Poster Presentation BACPATH 2017

Inhibition of diverse DsbA enzymes in multi-DsbA encoding pathogens (#117)

Rabeb Dhouib 1 , Dimitrios Vagenas 1 , Jason J. Paxman 2 , Tony Wang 2 , Pooja Sharma 3 , Jennifer L. Martin 4 , Martin J. Scanlon 3 , BegoƱa Heras 2 , Makrina Totsika 1
  1. Institute of Health and Biomedical Innovation, School of Biomedical Sciences, Faculty of Health, Queensland University of Technology, Brisbane, QLD, Australia
  2. Department of Biochemistry and Genetics, La Trobe Institute for Molecular Science, La Trobe University, Melbourne, VIC, Australia
  3. Medicinal Chemistry, Monash Institute of Pharmaceutical Sciences, Monash University, Melbourne, VIC, Australia
  4. Institute for Molecular Bioscience, University of Queensland, Brisbane, QLD, Australia

DsbA catalyses disulfide bond formation in secreted and outer membrane proteins in bacteria. In pathogens, DsbA is a major facilitator of virulence constituting a target for antivirulence antimicrobial development. However, many pathogens encode multiple and diverse DsbA enzymes for virulence factor folding during infection. Here we investigated whether our recently identified inhibitors of Escherichia coli K-12 DsbA can inhibit the diverse DsbA enzymes found in two important human pathogens and attenuate their virulence.

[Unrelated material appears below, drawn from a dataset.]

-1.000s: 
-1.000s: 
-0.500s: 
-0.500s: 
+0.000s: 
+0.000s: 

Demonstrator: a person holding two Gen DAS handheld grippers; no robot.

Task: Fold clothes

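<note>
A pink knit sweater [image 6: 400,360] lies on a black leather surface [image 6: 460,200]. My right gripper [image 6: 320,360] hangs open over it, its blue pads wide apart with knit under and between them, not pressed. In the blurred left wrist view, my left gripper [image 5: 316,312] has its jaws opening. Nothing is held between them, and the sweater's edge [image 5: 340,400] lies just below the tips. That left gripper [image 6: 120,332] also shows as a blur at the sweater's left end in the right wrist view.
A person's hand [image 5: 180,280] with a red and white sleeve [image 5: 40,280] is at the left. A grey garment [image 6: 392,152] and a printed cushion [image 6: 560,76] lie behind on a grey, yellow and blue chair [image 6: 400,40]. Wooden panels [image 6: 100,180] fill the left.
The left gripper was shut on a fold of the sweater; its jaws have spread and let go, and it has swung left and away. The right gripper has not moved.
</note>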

DsbA inhibitors from two chemical classes (phenylthiophene and phenoxyphenyl derivatives) inhibited the virulence of uropathogenic Escherichia coli (UPEC) and Salmonella enterica serovar Typhimurium, encoding two and three diverse DsbA homologues, respectively. Inhibitors blocked the virulence of dsbA null mutants complemented with structurally diverse DsbL and SrgA, suggesting they were not selective for prototypical DsbA. Structural characterisation of DsbA-inhibitor complexes showed that compounds from each class bind in a similar region of the hydrophobic groove adjacent to the CPHC active site. Modelling of DsbL- and SrgA-inhibitor interactions showed that these accessory enzymes could accommodate the inhibitors in their different hydrophobic grooves, supporting our in vivo findings. Furthermore, we identified highly conserved residues surrounding the active site for 20 diverse bacterial DsbA enzymes, which could be exploited in developing inhibitors with a broad-spectrum of activity.

In conclusion, we have developed tools to analyse the specificity of DsbA inhibitors in bacterial pathogens encoding multiple DsbA enzymes. This work demonstrates that DsbA inhibitors can be developed to target diverse homologues found in bacteria.